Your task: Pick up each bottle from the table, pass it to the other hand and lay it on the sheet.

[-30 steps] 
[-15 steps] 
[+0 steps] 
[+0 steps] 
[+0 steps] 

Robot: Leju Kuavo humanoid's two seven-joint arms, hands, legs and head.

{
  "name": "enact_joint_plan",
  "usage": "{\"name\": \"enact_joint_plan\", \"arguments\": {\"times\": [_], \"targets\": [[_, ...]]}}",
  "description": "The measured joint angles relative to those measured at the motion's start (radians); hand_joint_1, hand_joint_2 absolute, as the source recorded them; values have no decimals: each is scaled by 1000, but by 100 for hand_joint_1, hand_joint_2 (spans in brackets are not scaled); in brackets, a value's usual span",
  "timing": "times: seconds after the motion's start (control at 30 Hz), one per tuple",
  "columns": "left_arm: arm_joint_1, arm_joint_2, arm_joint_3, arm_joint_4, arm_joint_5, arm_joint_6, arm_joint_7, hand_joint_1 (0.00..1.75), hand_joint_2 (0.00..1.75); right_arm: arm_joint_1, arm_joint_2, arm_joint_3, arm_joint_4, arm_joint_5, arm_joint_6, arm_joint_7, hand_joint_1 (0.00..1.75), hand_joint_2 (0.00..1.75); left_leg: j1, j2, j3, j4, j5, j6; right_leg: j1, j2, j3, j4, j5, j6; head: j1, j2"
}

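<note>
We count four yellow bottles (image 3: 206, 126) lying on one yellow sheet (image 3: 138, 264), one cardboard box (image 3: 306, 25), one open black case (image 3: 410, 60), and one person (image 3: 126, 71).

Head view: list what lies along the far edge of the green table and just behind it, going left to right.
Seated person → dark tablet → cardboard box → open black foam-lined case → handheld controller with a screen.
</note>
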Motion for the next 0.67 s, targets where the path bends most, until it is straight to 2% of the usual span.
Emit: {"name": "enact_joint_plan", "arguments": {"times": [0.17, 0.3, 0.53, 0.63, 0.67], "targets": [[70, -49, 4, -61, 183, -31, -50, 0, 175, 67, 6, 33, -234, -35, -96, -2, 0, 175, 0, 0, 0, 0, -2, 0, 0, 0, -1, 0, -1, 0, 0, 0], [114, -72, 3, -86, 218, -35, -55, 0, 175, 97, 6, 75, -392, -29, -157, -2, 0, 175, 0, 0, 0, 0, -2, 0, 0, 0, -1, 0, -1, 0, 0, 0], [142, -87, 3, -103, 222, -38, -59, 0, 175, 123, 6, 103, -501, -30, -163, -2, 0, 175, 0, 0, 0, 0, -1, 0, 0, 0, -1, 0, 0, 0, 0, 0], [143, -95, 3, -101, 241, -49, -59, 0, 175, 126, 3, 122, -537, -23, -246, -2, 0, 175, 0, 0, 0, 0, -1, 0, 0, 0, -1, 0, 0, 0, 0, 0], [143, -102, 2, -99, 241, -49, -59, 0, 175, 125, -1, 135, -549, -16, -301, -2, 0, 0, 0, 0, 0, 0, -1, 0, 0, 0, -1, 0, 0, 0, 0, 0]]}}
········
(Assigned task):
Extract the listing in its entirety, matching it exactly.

(Answer space):
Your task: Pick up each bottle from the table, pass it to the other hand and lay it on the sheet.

[-30 steps] 
[-15 steps] 
[+0 steps] 
[+0 steps] 
[+0 steps] 

Robot: Leju Kuavo humanoid's two seven-joint arms, hands, legs and head.

{
  "name": "enact_joint_plan",
  "usage": "{\"name\": \"enact_joint_plan\", \"arguments\": {\"times\": [_], \"targets\": [[_, ...]]}}",
  "description": "The measured joint angles relative to those measured at the motion's start (radians); hand_joint_1, hand_joint_2 absolute, as the source recorded them; values have no decimals: each is scaled by 1000, but by 100 for hand_joint_1, hand_joint_2 (spans in brackets are not scaled); in brackets, a value's usual span",
  "timing": "times: seconds after the motion's start (control at 30 Hz), one per tuple",
  "columns": "left_arm: arm_joint_1, arm_joint_2, arm_joint_3, arm_joint_4, arm_joint_5, arm_joint_6, arm_joint_7, hand_joint_1 (0.00..1.75), hand_joint_2 (0.00..1.75); right_arm: arm_joint_1, arm_joint_2, arm_joint_3, arm_joint_4, arm_joint_5, arm_joint_6, arm_joint_7, hand_joint_1 (0.00..1.75), hand_joint_2 (0.00..1.75); left_leg: j1, j2, j3, j4, j5, j6; right_leg: j1, j2, j3, j4, j5, j6; head: j1, j2"
}

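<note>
We count four yellow bottles (image 3: 206, 126) lying on one yellow sheet (image 3: 138, 264), one cardboard box (image 3: 306, 25), one open black case (image 3: 410, 60), and one person (image 3: 126, 71).

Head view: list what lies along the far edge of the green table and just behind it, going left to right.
Seated person → dark tablet → cardboard box → open black foam-lined case → handheld controller with a screen.
</note>
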Motion for the next 0.67 s, targets where the path bends most, until it is straight to 2% of the usual span.
Emit: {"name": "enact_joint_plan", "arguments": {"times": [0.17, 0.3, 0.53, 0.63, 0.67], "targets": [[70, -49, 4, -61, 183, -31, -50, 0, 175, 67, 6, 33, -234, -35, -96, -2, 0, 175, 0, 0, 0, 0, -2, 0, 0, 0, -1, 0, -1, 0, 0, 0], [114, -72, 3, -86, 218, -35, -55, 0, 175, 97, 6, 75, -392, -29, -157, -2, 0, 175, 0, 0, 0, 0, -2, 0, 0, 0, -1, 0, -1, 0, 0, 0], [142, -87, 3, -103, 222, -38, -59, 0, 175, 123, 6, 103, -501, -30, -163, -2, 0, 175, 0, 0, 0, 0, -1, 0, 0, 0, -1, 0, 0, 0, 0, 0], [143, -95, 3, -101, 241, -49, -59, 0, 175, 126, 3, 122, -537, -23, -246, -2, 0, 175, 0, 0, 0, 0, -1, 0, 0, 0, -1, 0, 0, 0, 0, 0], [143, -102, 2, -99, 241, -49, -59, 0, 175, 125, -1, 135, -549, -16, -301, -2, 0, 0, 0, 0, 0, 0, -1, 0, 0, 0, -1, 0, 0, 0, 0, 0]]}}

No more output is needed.